Folge dem weißen Kaninchen
Grund für Ramachandrans Scheitern liegt im Selbstbezug der Kunst. Jeder Künstler schafft etwas Neues, indem er das Alte verändert und ins Gegenteil wendet. Wer eine Leerstelle im Markt besetzen will, muss sich etwas einfallen lassen. Wenn viele Bilder schön sind, kann man etwas Hässliches malen. Wenn die Kollegen gegenständlich arbeiten, kann man abstrakt werden. Wenn vieles stofflich-dreidimensional ist, kann man konzeptuell sein. Und wenn sich der Trend wendet, kann man den Gegentrend zum Gegentrend setzen. Egal, welche Prinzipien ein Wissenschaftler auch finden mag, jeder Künstler kann sie konterkarieren. Das macht die Sache so spannend. Und gleichzeitig wissenschaftlich nicht fassbar.
Wittgenstein hat davor gewarnt, dass eine einseitige «Beispieldiät» zu falschen Verallgemeinerungen führe. Philosophen hätten für ihre Theorien immer dieselben Beispiele bemüht und so entscheidende Phänomene übersehen. Das gilt abgewandelt auch für viele Ansätze in der Neuroästhetik. Natürlich kann man als Neurologe oder Psychologe nicht auf einen Schlag unser Kunsterleben in seiner ganzen Vielfalt erklären. Aber man muss sich dieser Vielfalt bewusst sein.
Kunst spricht unsere Sinne und unsere Gefühle an, sei es Literatur, Musik oder Malerei. Aber ebenso spricht sie unser Kulturwissen und unsere Gedanken an. Kunst fordert all unsere geistigen Fähigkeiten heraus.
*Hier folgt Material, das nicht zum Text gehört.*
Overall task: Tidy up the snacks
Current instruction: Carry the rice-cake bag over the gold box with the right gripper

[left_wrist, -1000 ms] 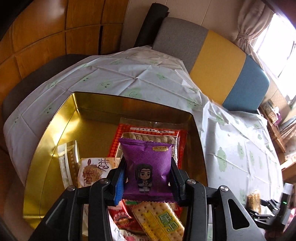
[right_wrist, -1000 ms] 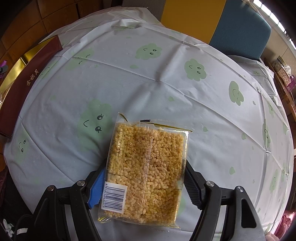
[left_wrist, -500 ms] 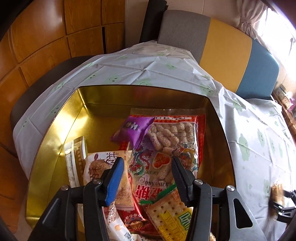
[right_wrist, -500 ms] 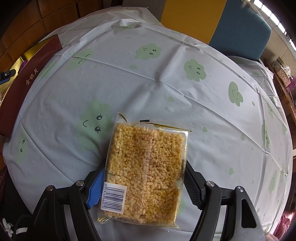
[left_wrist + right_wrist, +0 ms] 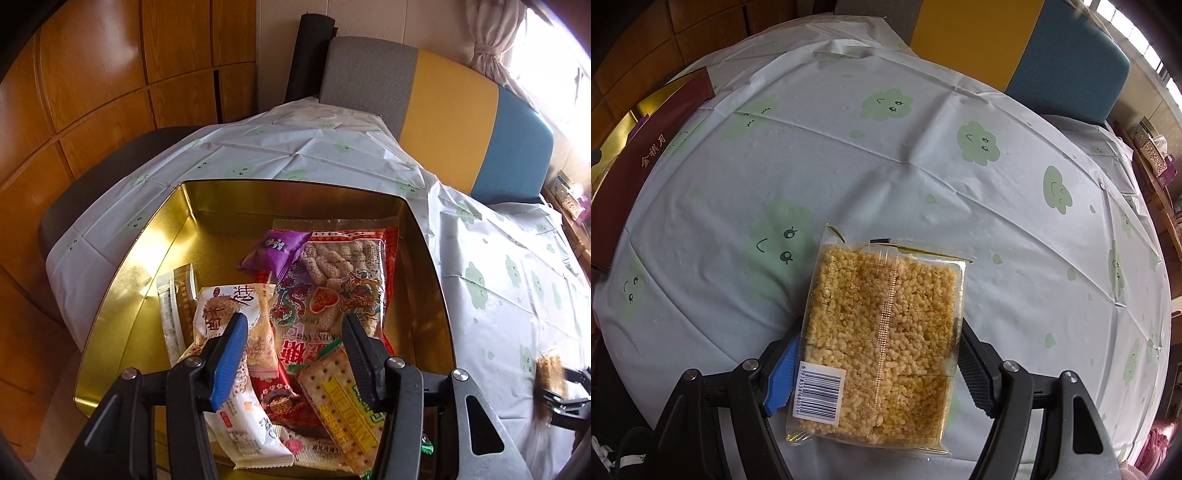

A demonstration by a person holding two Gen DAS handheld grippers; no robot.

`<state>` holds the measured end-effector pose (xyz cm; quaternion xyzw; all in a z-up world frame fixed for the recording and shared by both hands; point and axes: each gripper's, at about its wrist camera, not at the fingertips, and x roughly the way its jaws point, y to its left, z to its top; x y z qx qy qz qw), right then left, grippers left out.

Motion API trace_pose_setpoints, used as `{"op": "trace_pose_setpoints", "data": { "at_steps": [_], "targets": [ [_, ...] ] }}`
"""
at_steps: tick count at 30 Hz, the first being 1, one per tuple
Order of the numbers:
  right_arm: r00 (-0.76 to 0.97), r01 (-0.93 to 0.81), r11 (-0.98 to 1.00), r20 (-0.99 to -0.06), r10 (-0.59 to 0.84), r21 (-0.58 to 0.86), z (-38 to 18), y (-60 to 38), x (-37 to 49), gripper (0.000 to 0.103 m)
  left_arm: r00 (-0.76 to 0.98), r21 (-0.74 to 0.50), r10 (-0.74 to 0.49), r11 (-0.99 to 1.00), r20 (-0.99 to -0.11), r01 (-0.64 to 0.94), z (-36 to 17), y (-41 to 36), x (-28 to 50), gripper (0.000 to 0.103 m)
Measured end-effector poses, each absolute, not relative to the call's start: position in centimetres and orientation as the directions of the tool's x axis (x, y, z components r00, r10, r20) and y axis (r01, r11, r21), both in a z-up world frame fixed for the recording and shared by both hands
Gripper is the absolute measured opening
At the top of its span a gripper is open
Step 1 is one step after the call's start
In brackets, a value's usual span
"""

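So the left gripper is hanging over the gold tin with its jaws spread wide and nothing between them. The tin's already got a pile in it: a purple snack pouch lying on the upper end of a big red bag of puffed sticks, a white sesame-cake packet just left of that, and a yellow cracker pack at the near edge. There are a couple of slim sachets along the left side too.

Over on the right, the right gripper is pinching a clear pack of puffed rice cake by its sides, barcode end nearest the camera, over the cloud-print tablecloth on the bench. The tin's dark red outer wall shows at the far left of that view.
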<state>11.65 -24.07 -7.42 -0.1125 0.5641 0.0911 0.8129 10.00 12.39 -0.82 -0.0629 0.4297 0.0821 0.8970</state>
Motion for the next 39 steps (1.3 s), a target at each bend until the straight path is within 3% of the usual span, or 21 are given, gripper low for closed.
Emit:
{"op": "trace_pose_setpoints", "data": {
  "at_steps": [31, 39],
  "targets": [
    [0.314, -0.203, 0.974, -0.949, -0.034, -0.102, -6.4, -23.4, 13.0, 0.074, 0.633, -0.030, 0.142, 0.967, -0.761, -0.253, -0.2, 14.7, 5.3, 0.054],
    [0.363, -0.272, 0.962, -0.929, 0.079, -0.024, -2.8, -18.8, 13.8, 0.074, 0.630, -0.037, 0.150, 0.961, -0.762, -0.274, -0.6, 15.6, 5.1, 0.054]
  ]
}}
Das macht sie so besonders. Für jede einzelne Herausforderung muss es eine neuronale Erklärung geben: für den Schönheitsgenuss, das Staunen oder die Verstörung. Am schwierigsten wird die Erforschung der Gedanken sein, denn die sind flüchtig und lösen so viele andere Gedanken aus. Wir können uns also auf weitere Überraschungen der Natur und der Kunst gefasst machen. Wie schön.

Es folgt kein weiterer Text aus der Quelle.